WHAT TO WORK ON: Wherever "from" occurs in the entries, copy the line that holds it.

MATERIALS PROVIDED:
━━━━━━━━━━

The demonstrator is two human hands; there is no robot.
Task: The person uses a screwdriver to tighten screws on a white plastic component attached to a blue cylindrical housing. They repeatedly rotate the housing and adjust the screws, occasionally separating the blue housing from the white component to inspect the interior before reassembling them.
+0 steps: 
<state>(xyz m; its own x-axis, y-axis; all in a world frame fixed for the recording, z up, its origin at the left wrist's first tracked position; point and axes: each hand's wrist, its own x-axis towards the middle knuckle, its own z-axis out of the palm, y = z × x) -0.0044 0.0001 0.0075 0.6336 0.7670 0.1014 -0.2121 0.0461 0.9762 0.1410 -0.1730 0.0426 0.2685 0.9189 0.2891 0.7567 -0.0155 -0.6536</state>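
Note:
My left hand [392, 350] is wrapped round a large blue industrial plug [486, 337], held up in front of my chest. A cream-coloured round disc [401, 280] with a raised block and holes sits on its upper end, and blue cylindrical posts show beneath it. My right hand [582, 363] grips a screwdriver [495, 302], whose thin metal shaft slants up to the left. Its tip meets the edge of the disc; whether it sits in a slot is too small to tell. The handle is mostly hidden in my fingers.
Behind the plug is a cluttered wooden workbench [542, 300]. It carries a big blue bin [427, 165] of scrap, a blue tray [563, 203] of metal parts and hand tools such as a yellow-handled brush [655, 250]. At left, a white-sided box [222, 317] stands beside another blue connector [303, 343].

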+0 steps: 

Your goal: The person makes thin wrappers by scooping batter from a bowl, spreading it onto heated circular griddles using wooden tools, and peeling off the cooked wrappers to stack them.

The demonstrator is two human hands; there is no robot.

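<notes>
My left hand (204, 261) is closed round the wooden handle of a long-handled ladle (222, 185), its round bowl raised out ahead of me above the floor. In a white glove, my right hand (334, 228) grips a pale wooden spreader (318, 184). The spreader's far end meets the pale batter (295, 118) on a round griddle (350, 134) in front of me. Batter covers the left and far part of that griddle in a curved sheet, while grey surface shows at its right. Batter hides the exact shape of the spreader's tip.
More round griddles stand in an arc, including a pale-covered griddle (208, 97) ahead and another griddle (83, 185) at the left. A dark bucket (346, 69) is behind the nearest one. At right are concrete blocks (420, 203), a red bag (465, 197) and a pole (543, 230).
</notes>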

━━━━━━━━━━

EXERCISE RESPONSE:
Task: The person uses a screwdriver to tighten screws on a white plastic component attached to a blue cylindrical housing. They repeatedly rotate the housing and adjust the screws, occasionally separating the blue housing from the white component to inspect the interior before reassembling them.
Your goal: The person makes thin wrappers by scooping batter from a bowl, spreading it onto heated circular griddles using wooden tools, and peeling off the cooked wrappers to stack them.

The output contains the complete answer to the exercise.